→ TASK GOAL:
The lines below, from the first through the one containing "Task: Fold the", are to be given again exactly, with pictures left out and nothing added.

→ PROVIDED MATERIAL:
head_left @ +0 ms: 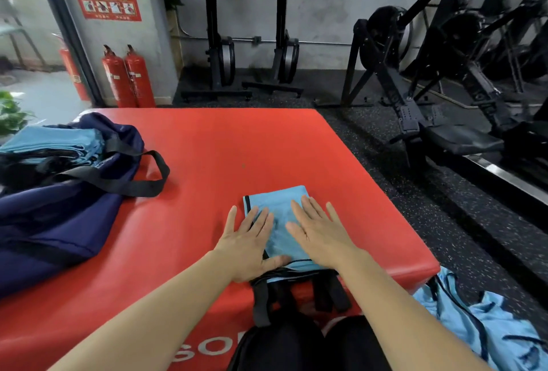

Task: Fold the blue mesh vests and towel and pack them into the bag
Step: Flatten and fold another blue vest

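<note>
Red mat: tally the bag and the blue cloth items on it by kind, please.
Navy fabric bag with black straps: 1
Stack of folded light-blue cloths at the bag's mouth: 1
Folded light-blue mesh vest under left hand and right hand: 1
Total: 3

vest: matt cloth, perhaps mesh | mat: smooth, slightly glossy vinyl | bag: matt fabric
</note>
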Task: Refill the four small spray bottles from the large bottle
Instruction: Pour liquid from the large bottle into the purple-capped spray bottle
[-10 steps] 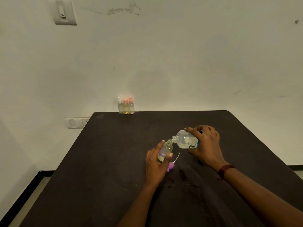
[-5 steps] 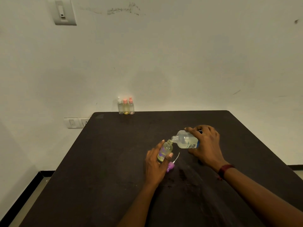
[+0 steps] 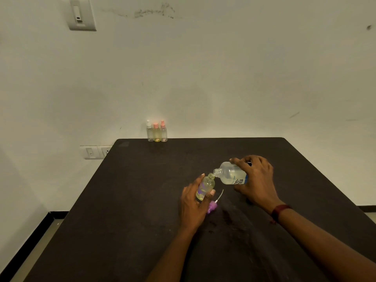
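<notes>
Right grip tilts clear large bottle; left grip holds small bottle.

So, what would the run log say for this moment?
right hand: tilts large bottle | left hand: holds uncapped small bottle | purple spray cap: on table

Right hand grips large bottle tipped, mouth at open small bottle gripped by left hand. Purple sprayer lies just right of left hand. Three bottles far beyond, upright.
</notes>
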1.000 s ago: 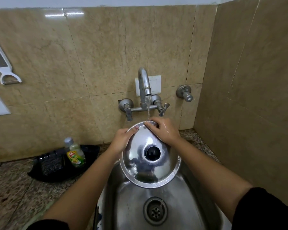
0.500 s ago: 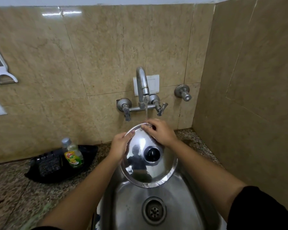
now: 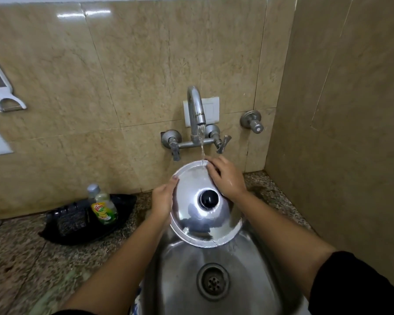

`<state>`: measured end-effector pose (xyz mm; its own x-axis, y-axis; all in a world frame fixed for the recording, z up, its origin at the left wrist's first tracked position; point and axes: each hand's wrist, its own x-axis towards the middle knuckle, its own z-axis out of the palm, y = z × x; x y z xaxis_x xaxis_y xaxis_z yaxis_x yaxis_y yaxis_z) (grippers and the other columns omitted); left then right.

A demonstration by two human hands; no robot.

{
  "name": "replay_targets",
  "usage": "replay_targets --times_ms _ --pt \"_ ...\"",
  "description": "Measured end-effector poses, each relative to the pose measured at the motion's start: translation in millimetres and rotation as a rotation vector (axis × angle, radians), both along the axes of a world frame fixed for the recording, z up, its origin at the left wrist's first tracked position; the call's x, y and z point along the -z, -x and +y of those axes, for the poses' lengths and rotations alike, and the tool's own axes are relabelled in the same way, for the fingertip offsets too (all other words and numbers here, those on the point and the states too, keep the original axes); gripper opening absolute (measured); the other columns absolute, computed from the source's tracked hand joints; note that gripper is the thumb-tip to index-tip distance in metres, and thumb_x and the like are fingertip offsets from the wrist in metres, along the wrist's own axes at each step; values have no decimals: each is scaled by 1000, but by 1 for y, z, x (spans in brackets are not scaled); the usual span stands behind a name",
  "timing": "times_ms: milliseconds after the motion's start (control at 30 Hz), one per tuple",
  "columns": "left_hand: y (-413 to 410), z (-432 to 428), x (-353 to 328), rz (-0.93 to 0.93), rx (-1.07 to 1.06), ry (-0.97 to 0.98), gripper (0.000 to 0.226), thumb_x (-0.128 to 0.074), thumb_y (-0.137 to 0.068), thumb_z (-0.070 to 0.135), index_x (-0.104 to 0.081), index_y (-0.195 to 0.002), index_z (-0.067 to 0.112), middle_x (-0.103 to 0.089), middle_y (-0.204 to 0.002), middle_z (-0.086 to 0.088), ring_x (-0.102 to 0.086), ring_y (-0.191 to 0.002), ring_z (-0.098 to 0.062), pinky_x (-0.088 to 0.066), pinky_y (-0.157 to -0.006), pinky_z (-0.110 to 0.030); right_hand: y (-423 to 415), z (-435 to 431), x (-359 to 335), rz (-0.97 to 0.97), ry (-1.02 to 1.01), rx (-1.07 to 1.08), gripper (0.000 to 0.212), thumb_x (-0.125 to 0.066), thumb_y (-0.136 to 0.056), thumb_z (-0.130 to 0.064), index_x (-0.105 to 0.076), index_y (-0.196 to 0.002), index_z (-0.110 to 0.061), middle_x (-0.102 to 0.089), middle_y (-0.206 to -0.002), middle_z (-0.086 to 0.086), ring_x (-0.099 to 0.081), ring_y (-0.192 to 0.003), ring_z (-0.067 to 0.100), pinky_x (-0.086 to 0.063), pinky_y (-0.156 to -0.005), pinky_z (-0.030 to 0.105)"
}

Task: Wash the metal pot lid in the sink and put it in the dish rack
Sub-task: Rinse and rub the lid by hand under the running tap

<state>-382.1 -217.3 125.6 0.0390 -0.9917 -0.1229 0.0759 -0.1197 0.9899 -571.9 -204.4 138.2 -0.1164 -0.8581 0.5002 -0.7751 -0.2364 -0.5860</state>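
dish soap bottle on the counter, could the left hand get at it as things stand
Probably yes, once it lets go. The left hand is gripping the pot lid at its left rim, so it is busy. The dish soap bottle stands upright in the black tray to its left, with nothing between.

Two bare forearms, each ending in an ungloved hand: left hand (image 3: 161,199), right hand (image 3: 226,178). Black sleeve (image 3: 359,285) on right upper arm. No rings or watch visible.
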Motion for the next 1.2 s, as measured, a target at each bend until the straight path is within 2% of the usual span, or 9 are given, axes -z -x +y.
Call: replay_targets --times_ms 100,200,267,367,467,667,833,967,1200 --pt "-7 -3 8 105 -192 -98 32 -66 -83 41 -65 -69 13 -66 -77 -6 -60 -75 -25 -49 -76 -34 9 13 22 101 -103 66 43 -31 -102 -34 -35 -145 -31 -38 -152 -4 -38 -135 14 -26 -109 43" --pt "-12 -5 15 181 -252 -160 31 -66 -83 42 -65 -71 13 -67 -71 -2 -63 -67 -19 -49 -59 -27 6 24 37 82 -102 69 49 -24 -101 -40 -21 -149 -33 -21 -158 -11 -23 -144 11 -17 -114 45" --pt "-12 -4 17 203 -250 -161 31 -66 -83 41 -67 -75 12 -67 -66 -1 -64 -61 -17 -53 -57 -26 2 26 39 15 -67 95 52 -24 -99 -41 -20 -150 -30 -23 -158 -10 -22 -145 12 -17 -114 44" --pt "-7 -3 17 252 -268 -152 28 -66 -83 40 -66 -74 14 -67 -74 -1 -65 -71 -19 -52 -67 -27 3 27 39 -99 -17 139 48 -31 -101 -34 -25 -149 -26 -31 -156 -5 -27 -143 15 -20 -114 45" --pt "3 -3 12 284 -278 -137 28 -67 -82 40 -66 -70 15 -68 -66 3 -65 -59 -12 -50 -50 -19 10 27 37 -137 -6 189 47 -34 -102 -31 -28 -147 -24 -37 -152 -1 -33 -140 18 -23 -114 48" --pt "32 -6 7 219 -266 -59 31 -64 -83 44 -64 -68 18 -65 -73 3 -62 -69 -15 -51 -66 -26 28 32 36 -48 -29 261 50 -32 -101 -35 -21 -149 -26 -34 -153 1 -30 -140 21 -21 -114 49" --pt "57 -7 3 123 -188 -6 34 -62 -85 44 -61 -63 19 -60 -64 5 -54 -58 -8 -44 -44 -12 46 37 39 -65 18 353 50 -36 -100 -35 -25 -147 -27 -36 -151 6 -33 -137 25 -25 -111 47" --pt "71 -5 3 83 -59 37 32 -63 -85 42 -60 -64 17 -59 -63 2 -53 -57 -13 -44 -45 -17 55 38 38 -113 34 417 46 -37 -99 -35 -31 -144 -27 -41 -145 6 -37 -132 25 -32 -107 47" --pt "63 0 8 -10 -23 66 37 -62 -86 42 -58 -57 19 -58 -51 8 -51 -46 -7 -43 -40 -15 51 33 32 -150 67 345 35 -38 -99 -35 -46 -131 -25 -56 -127 3 -49 -117 19 -35 -90 27"
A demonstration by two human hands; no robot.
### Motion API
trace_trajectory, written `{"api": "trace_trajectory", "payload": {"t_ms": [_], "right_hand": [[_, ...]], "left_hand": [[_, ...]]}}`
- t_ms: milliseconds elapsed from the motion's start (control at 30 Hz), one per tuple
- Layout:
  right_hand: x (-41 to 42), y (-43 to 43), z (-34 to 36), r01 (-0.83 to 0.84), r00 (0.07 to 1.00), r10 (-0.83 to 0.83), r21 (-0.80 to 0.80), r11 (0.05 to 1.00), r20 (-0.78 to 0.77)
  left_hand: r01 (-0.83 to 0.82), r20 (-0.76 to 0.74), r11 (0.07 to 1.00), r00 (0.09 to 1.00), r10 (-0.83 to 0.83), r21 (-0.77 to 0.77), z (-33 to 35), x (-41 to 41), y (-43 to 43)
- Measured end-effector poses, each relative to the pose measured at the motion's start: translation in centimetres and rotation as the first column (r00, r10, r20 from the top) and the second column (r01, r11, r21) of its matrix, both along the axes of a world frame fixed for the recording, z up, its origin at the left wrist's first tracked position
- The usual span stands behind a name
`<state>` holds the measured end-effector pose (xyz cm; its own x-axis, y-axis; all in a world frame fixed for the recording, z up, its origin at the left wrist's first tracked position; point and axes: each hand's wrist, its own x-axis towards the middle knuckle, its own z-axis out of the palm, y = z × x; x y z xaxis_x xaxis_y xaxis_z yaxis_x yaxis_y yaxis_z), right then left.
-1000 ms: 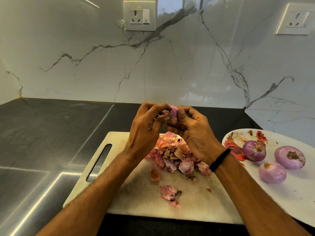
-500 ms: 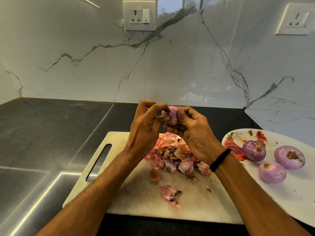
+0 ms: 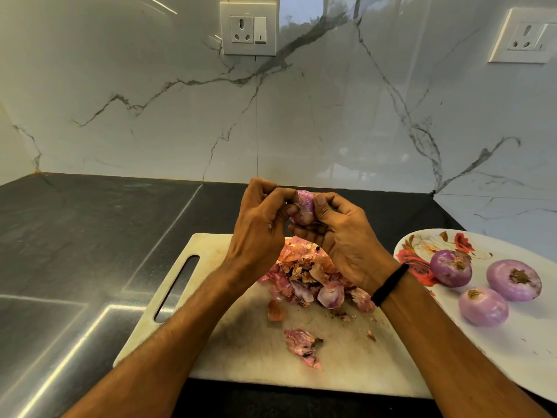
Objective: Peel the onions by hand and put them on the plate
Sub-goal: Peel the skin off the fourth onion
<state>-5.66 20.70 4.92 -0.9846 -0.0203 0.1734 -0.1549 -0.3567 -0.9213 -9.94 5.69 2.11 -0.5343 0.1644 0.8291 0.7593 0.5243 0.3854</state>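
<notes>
The onion is held above the cutting board's far edge, your right hand curled round it; your left hand pinches skin at its left side. The plate lies right and nearer, on your right hand's side.

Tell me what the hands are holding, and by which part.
One onion, held over the cutting board. The right hand grips its right side and underside, thumb near the top; the left hand pinches its left side.
</notes>
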Motion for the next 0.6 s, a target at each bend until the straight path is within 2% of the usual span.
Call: {"api": "trace_trajectory", "payload": {"t_ms": [200, 367, 467, 600], "right_hand": [[-0.1, 0.3, 0.4, 0.009, 0.998, -0.002, -0.103, 0.995, 0.067], [0.1, 0.6, 0.5, -0.054, 0.992, 0.074, -0.183, 0.982, 0.105], [0.1, 0.6, 0.6, -0.059, 0.989, 0.082, -0.185, 0.981, 0.122], [0.0, 0.4, 0.5, -0.019, 0.996, 0.027, -0.086, 0.996, 0.087]], "left_hand": [[0.02, 0.139, 0.978, 0.989, -0.05, 0.207, 0.6, 0.7, -0.2], [-0.116, 0.226, 0.939, 0.973, 0.042, 0.324, 0.7, 0.7, -1.2], [-0.128, 0.204, 0.928, 0.977, 0.057, 0.349, 0.7, 0.9, -1.3], [-0.107, 0.195, 0.947, 0.98, 0.048, 0.304, 0.7, 1.0, -0.8]]}}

→ SOLUTION FOR THIS EXERCISE:
head_left @ +0 ms: 

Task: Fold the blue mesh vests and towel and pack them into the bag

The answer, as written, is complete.